◆ TASK DESCRIPTION
Copy out the entire listing below exactly, but without its pictures.

◆ RECORDS SHOWN
==================================================
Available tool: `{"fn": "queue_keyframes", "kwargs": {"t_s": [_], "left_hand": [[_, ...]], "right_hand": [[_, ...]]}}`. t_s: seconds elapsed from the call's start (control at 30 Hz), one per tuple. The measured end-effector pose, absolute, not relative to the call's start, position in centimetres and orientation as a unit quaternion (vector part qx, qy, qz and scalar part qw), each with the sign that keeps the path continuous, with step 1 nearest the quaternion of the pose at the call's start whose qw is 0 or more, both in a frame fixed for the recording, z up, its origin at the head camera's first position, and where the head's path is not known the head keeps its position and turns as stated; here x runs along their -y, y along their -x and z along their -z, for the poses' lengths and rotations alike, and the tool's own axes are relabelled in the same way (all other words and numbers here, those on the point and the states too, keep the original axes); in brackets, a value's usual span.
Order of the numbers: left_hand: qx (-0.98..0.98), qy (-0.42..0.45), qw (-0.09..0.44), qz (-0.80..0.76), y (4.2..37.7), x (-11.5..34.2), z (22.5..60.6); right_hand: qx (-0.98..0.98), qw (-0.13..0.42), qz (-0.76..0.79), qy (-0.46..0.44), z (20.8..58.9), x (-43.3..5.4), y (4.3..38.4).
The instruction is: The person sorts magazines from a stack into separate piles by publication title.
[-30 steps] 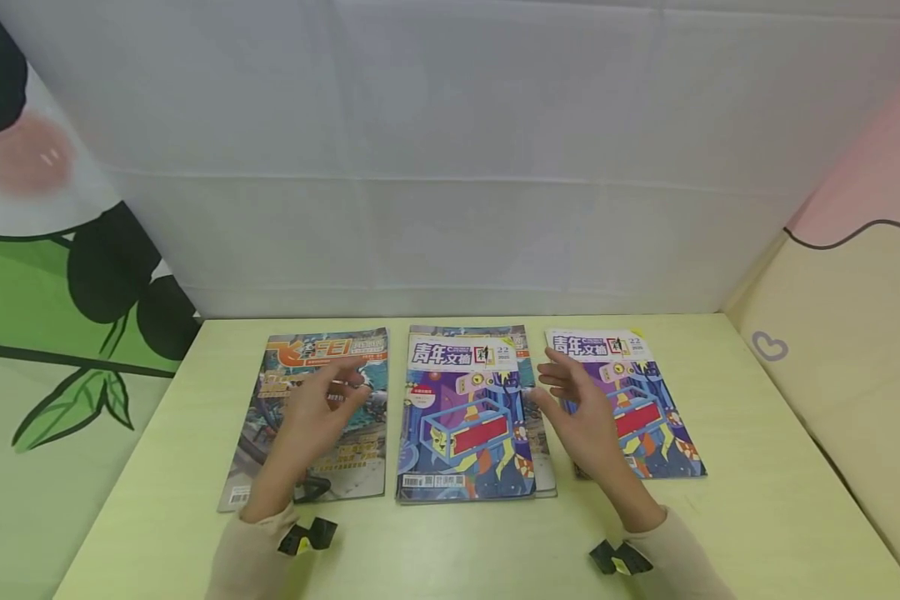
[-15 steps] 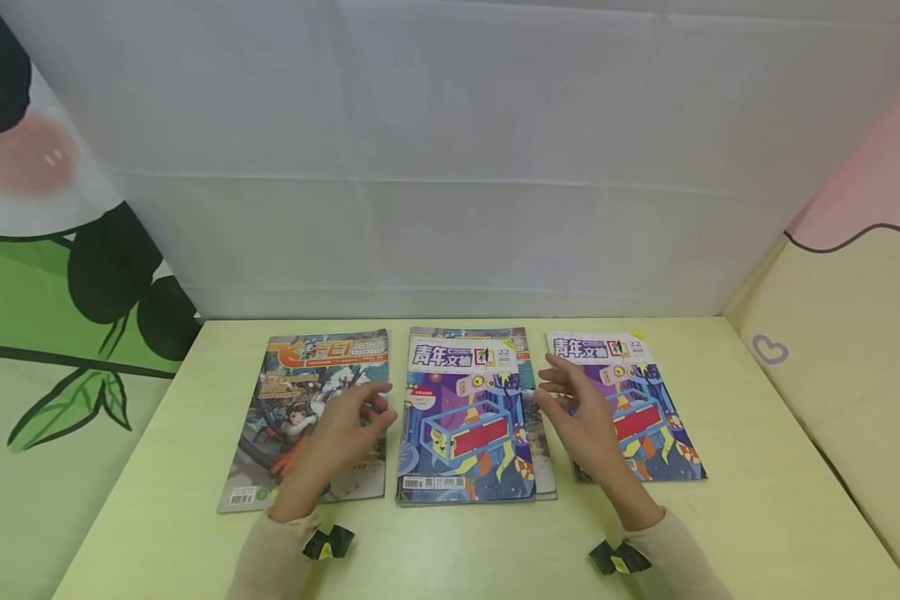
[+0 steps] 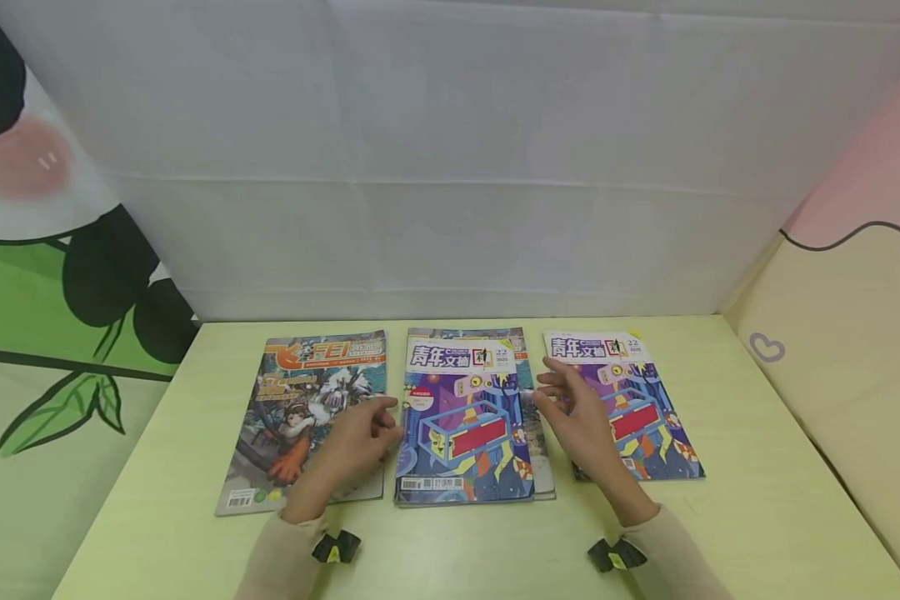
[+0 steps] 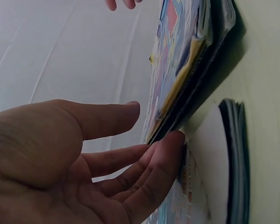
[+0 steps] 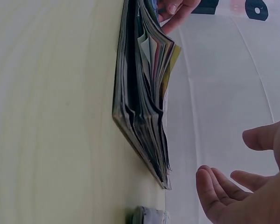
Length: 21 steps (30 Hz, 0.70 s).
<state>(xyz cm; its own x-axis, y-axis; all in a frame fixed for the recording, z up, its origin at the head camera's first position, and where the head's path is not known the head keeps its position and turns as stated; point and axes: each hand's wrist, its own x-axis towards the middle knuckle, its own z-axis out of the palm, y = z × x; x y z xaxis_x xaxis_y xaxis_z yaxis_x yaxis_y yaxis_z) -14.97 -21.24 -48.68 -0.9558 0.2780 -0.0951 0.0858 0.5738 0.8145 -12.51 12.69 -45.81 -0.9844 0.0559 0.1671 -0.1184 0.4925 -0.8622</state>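
Three groups of magazines lie in a row on the table. On the left is a comic-style magazine [image 3: 300, 400] with an orange title; my left hand [image 3: 356, 442] is over its right side, fingers loosely bent. Those fingertips come close to the left edge of the middle stack; whether they touch it I cannot tell. A purple magazine [image 3: 465, 433] tops that stack, above a grey-toned magazine [image 3: 542, 467] that sticks out at the right and back. Between the stack and the right purple magazine [image 3: 656, 408], my right hand [image 3: 581, 417] hovers with spread thumb and fingers, holding nothing.
A pale yellow-green table [image 3: 450, 550] bears the magazines. Behind it stands a grey-white cloth wall [image 3: 450, 233]. Printed panels flank both sides, a green one [image 3: 30, 292] at left and a cream one [image 3: 847, 350] at right.
My left hand has moved right and nearer to me, off the middle of the left magazine toward the central stack. My right hand has hardly moved. The magazines lie as before.
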Motion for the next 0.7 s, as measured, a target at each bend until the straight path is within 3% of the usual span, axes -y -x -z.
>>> {"fn": "queue_keyframes", "kwargs": {"t_s": [0.43,0.7], "left_hand": [[-0.878,-0.115,0.113,-0.450,14.83,20.82,48.69],[-0.874,-0.116,0.104,-0.459,14.73,20.59,48.72]], "right_hand": [[0.875,0.067,-0.479,0.010,46.69,-12.80,13.09],[0.891,0.018,-0.452,0.028,46.86,-13.03,12.85]]}}
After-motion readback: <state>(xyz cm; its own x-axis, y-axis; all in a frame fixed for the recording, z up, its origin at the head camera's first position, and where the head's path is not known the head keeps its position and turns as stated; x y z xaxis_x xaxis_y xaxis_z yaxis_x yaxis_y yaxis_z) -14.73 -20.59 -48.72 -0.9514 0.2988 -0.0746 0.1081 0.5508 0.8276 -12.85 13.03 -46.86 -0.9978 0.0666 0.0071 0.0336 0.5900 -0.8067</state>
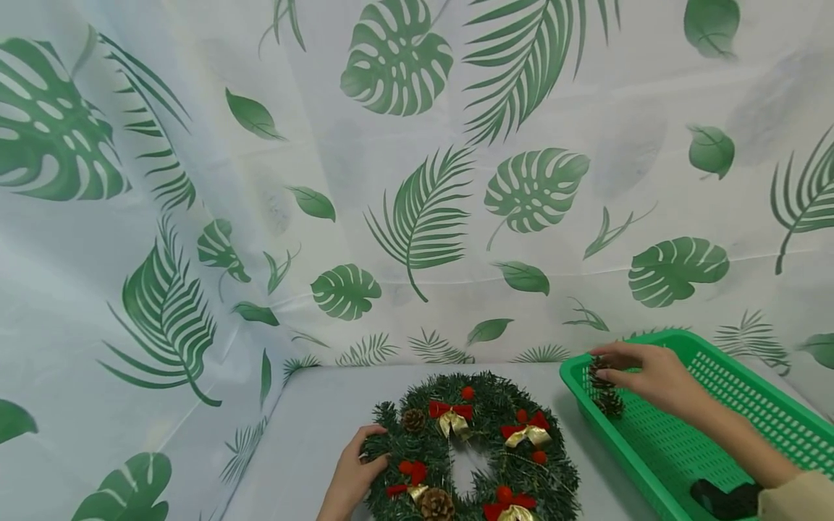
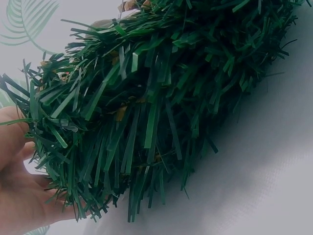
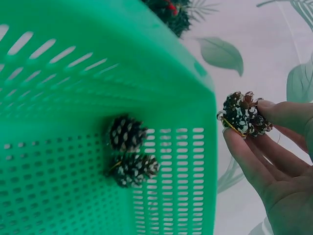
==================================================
◆ THE ANSWER
Available tool: `{"fn": "queue_keyframes", "kwargs": {"t_s": [_], "left_hand": [[_, ...]], "right_hand": [[_, ...]]}}`. t_s: seconds elapsed from the call's start (control at 30 Hz), one per tuple. The measured end-effector pose, absolute, not relative to the call's start, position in centimetres and orientation as a unit quaternion (vector part qx, qy, qz and scalar part qw), each with the sign that keeps the path continuous, with step 1 nearest the quaternion of the pose at the call's start whose qw is 0 or more, both in a frame fixed for the recording, z up, its origin at the head camera's first position, and where the head's path is not known the head keeps its position and turns as stated; here x runs along their -y, y along their -x and z along their -z, for the poses' lengths and rotations alike, and the tool's own axes are relabelled in the same way (all other words and numbers here, those on the point and the states too, keep the original axes); in brackets, a value's usual span.
Order of the numbers: left_hand: qx (-0.98..0.98), qy (-0.42..0.45), qw (-0.09..0.44), qz (-0.80..0.76), y (4.2..37.7), x (-11.5..34.2), z (22.5..60.6); right_hand: qx (-0.98..0.98), qw (-0.13..0.42), qz (-0.76..0.79), qy (-0.46..0.44), z (20.8..58.9), x (-43.3..5.4), y (4.3..38.4).
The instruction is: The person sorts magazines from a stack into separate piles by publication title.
[-30 steps] 
[-15 steps] 
[+0 steps] 
[+0 steps] 
[+0 steps] 
Length: 21 steps (30 Hz, 0.70 s).
<state>(xyz cm; its own x-axis, y-axis; all in a frame fixed for the recording, z up, its origin at the head camera's first position, and where the head's path is not known the head keeps its position and turns as stated; point and axes: each hand's wrist, its own x-axis towards the middle knuckle, its own z-axis out of the palm, y = z × x; x y z xaxis_x xaxis_y xaxis_z yaxis_x yaxis_y yaxis_z) -14.97 -21.24 -48.68 -0.9558 0.2780 -0.0951 0.0858 0.5738 0.8145 -12.51 12.69 -45.81 -0.9844 0.0559 0.1671 -0.1184 0.4925 -0.8622</state>
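Three groups of magazines lie in a row on the table. On the left is a comic-style magazine [image 3: 300, 400] with an orange title; my left hand [image 3: 356, 442] is over its right side, fingers loosely bent. Those fingertips come close to the left edge of the middle stack; whether they touch it I cannot tell. A purple magazine [image 3: 465, 433] tops that stack, above a grey-toned magazine [image 3: 542, 467] that sticks out at the right and back. Between the stack and the right purple magazine [image 3: 656, 408], my right hand [image 3: 581, 417] hovers with spread thumb and fingers, holding nothing.
A pale yellow-green table [image 3: 450, 550] bears the magazines. Behind it stands a grey-white cloth wall [image 3: 450, 233]. Printed panels flank both sides, a green one [image 3: 30, 292] at left and a cream one [image 3: 847, 350] at right.
My left hand has moved right and nearer to me, off the middle of the left magazine toward the central stack. My right hand has hardly moved. The magazines lie as before.
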Motion for the next 0.7 s, as measured, a target at each bend until the straight path is within 3% of the usual span, axes -y -x -z.
>>> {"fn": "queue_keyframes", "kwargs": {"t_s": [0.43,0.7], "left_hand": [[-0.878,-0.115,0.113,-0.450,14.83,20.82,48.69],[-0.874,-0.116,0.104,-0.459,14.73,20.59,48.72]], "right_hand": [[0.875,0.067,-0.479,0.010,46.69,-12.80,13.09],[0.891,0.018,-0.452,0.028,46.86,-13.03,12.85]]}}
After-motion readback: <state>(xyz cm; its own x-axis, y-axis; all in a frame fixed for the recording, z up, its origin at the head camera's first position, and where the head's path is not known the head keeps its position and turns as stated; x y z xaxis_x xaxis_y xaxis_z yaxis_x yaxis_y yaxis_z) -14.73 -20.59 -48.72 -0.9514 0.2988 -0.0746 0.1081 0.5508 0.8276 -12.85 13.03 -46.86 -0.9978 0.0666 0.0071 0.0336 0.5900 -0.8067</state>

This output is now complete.